Le Bureau d’assurance du Canada rapporte qu’en 2024, les dommages assurés ont dépassé les 8,5 milliards de dollars en 2024, soit douze fois la moyenne recensée entre 2001 et 2010. Ça, ça n’a rien à voir avec les décisions imprévisibles du régime politique américain. Alors pourquoi vouloir réduire nos cibles de réduction des GES, affaiblir nos
protections environnementales et diminuer l’ambition dans la lutte aux changements climatiques?

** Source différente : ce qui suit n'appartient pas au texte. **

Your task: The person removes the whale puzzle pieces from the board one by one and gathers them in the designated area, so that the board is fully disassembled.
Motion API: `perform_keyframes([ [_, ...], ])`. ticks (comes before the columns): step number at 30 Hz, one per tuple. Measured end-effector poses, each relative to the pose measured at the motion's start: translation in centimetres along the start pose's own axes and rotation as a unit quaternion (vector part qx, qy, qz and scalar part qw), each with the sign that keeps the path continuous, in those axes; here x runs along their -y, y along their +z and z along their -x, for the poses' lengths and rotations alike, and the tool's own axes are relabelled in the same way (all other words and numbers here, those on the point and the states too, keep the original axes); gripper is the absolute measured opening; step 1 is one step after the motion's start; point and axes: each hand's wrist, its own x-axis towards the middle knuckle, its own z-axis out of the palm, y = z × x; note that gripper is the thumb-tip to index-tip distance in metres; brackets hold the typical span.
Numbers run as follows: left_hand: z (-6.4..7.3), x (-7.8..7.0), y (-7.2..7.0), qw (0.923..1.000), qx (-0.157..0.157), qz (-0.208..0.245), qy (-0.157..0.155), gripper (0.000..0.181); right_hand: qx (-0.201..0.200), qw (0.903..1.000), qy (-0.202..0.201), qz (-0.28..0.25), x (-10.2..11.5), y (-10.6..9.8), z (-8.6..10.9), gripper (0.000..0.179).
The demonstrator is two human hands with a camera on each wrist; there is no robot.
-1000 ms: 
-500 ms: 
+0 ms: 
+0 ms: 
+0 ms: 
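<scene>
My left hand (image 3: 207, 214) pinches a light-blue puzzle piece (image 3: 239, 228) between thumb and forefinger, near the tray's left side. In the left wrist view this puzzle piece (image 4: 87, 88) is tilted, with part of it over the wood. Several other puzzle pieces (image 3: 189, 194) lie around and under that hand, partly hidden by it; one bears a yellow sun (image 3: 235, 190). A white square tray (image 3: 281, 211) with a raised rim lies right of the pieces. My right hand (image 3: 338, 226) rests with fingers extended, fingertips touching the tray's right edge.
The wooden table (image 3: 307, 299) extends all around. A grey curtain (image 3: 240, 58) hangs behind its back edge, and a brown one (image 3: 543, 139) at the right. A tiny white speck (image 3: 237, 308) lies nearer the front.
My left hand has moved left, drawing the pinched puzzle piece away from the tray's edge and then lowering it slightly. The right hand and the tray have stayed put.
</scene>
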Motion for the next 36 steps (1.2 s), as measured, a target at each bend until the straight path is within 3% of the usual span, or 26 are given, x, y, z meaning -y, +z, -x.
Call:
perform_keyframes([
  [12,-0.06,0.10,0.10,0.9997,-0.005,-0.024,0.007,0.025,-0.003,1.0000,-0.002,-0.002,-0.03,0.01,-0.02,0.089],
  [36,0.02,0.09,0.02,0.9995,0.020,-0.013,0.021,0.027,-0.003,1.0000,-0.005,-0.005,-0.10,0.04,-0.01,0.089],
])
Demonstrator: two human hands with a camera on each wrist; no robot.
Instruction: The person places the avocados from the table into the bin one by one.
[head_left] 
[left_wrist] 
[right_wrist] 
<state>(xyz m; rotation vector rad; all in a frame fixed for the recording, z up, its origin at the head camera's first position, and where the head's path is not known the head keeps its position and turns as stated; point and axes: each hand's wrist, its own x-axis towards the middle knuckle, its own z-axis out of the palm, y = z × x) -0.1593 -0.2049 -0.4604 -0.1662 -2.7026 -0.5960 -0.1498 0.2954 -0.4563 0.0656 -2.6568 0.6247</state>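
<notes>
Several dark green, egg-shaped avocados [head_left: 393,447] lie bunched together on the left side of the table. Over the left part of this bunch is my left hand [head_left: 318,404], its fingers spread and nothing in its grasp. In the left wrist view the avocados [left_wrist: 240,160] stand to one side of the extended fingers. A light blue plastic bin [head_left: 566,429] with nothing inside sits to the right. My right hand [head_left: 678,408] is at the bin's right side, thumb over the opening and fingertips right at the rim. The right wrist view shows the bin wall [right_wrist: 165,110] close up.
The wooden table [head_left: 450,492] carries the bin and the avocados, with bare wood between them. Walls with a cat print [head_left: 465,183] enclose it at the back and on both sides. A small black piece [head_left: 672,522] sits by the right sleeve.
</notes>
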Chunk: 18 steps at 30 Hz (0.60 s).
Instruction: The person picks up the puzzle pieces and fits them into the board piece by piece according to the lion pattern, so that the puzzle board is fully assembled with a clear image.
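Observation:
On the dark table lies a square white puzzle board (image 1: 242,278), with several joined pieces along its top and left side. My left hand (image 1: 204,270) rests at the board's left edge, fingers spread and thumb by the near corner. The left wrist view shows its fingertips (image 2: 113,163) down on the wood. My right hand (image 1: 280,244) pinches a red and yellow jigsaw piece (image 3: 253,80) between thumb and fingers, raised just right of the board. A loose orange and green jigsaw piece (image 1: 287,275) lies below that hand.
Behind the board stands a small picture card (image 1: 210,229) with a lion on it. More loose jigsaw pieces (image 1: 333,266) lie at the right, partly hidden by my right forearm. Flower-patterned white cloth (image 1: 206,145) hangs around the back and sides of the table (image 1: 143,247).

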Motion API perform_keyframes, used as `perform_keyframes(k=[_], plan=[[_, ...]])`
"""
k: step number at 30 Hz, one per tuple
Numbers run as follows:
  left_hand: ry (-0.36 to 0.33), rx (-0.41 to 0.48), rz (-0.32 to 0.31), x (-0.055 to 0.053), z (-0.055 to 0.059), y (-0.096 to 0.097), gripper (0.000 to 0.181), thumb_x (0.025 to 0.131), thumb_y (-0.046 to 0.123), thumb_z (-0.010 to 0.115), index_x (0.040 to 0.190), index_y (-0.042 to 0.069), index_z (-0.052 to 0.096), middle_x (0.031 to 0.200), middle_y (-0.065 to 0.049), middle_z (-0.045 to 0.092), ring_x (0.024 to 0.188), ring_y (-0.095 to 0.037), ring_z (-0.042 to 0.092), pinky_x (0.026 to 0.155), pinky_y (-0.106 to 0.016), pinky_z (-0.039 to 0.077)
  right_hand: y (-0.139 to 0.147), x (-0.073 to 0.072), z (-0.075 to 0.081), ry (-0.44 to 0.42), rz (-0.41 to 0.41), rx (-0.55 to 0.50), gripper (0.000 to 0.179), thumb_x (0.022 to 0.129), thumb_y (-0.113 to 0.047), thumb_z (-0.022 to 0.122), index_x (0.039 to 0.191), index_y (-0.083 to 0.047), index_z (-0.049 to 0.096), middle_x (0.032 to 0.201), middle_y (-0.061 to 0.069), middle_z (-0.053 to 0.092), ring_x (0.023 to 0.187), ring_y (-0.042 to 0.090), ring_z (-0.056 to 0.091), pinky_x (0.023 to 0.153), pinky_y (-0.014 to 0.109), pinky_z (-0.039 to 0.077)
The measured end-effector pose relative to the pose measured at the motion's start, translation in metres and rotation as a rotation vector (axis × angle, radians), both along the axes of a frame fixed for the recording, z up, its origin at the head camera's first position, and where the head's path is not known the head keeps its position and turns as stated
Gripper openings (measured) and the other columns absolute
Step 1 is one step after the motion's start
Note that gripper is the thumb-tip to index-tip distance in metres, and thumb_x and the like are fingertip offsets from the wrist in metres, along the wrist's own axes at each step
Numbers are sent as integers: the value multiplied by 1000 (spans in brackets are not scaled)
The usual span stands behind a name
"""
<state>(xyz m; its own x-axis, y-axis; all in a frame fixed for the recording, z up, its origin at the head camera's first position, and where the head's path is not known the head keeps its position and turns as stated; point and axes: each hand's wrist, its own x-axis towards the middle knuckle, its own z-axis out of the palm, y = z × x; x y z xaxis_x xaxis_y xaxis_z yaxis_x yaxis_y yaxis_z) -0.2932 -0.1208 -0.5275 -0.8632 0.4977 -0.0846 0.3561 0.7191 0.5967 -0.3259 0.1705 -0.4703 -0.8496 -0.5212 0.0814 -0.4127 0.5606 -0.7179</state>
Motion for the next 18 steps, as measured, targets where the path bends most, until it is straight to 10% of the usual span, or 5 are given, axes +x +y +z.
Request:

Les décisions prises pour répondre à cette conjoncture temporaire auront des conséquences durables et néfastes dans le temps pour le Québec en entier.
Pour pallier ces conséquences, nos cibles doivent être à la hauteur et nos recommandations vont en ce sens.
Ces commentaires présentés par Équiterre ont été déposés dans le cadre des consultations sur la révision de la cible des émissions de gaz à effet de serre du Québec le 27 novembre 2025.